La vieja del camino

Imagen de la vieja que apareció en el camino del Pontón de la Oliva
A punto de llegar al mediodía en este lunes 9 de septiembre, la temperatura ronda los 28 grados. Hace calor, pero ya no es el bochorno asfixiante de agosto. Con ese buen tiempo, fui en coche hasta el Pontón de la Oliva. Me apetecía hacer una caminata y descansar en uno de los sitios más espectaculares de la zona. Aparqué junto a la vieja presa y emprendí la marcha, con una fuerte pendiente, hacia la cumbre sobre la que se disfruta de una vista extraordinaria del valle con el río Lozoya en el fondo. Durante la excursión me ocurrió un extraño suceso que cuento a continuación.

El calor aprieta, y el camino se pierde entre curva y curva en un largo y lento ascenso. En el cielo, dos águilas planean en círculo sobre su territorio en busca de presa. Los olivos bordean la carretera, con pesadas aceitunas muy verdes, y más allá las cigarras macho buscan pareja con su sonido estridente y continuo. El campo está reseco después del largo y seco verano de la Meseta y parece pedir agua con la angustia desesperada del sediento. Es una marcha solitaria de unos 45 minutos para sudar y hacer pierna, pero el esfuerzo merecerá la pena.

Justo antes de doblar una curva a la izquierda, me sorprende una persona que sube desde la ladera del campo hasta la parte del camino donde me hallo.

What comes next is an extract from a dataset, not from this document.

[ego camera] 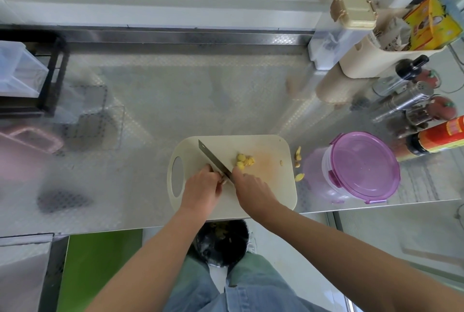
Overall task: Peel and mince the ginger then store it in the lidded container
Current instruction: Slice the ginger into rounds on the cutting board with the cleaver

Me detengo y observo a unos 10 metros de distancia la imagen casi fantasmal de una vieja que va a apareciendo poco a poco: primero la cabeza cubierta al modo antiguo, luego su pesada espalda doblada, su vestido de pueblo y sus viejas zapatillas, que parecen cómodas. La señora, encorvada por el peso de los años y quizás por el esfuerzo, se apoya en un palo fuerte y lleva una bolsa cargada. Va en sentido contrario al mío, y al cruzarse me da los buenos días con una cara amable. En un saludo escueto, de pura cortesía, sin un solo matiz de curiosidad. La figura aparecida de la nada, o del campo inhóspito por el fuerte calor y a una altura considerable respecto a  la primera casa habitada más abajo, avanza despacio, mientras se sostiene con su palo. 

Cuando dejo de mirarla y de preguntarme quién sería, de dónde vendría, qué buscaría, adónde marcharía, le hago una foto ya de espaldas.

Continúo mi subida, sin cruzarme con nadie en todo el camino. Ya en la cumbre, entre las rocas que vigilan todo el valle desde el cielo, vuelvo a pensar en aquella extraña vieja y decido que en cuanto baje preguntaré quién era a los habitantes de las dos casas construidas junto al Pontón.

A paso ligero, apenas tardo media hora en descender hasta el coche y entonces veo a un hombre que está arreglando unas plantas junto a su vivienda. Me acerco con la mejor cara posible y sin más preámbulos, después de desearle los buenos días, le pregunto por la señora, pero parece no entenderme. Se lo explico y le enseño la foto ampliada. Aunque la mujer aparece de espaldas, la imagen parece impresionarle y me pide que se la describa bien. El hombre se ha puesto pálido y un poco tembloroso me explica, primero, que allí ya no vive ninguna mujer de esa edad, al menos en este momento. Pero hará 20 años vivía su abuela, que solía subir cada semana a un sitio concreto del campo para recoger unas plantas que consideraba muy buenas para sus guisos, hasta que un día no bajó. Fue él quien acudió a buscarla y la encontró tirada en la tierra, junto a sus plantas, y sin vida. Iba vestida exactamente igual que la señora de mi foto que un rato antes me había saludado con una mirada de absoluta paz.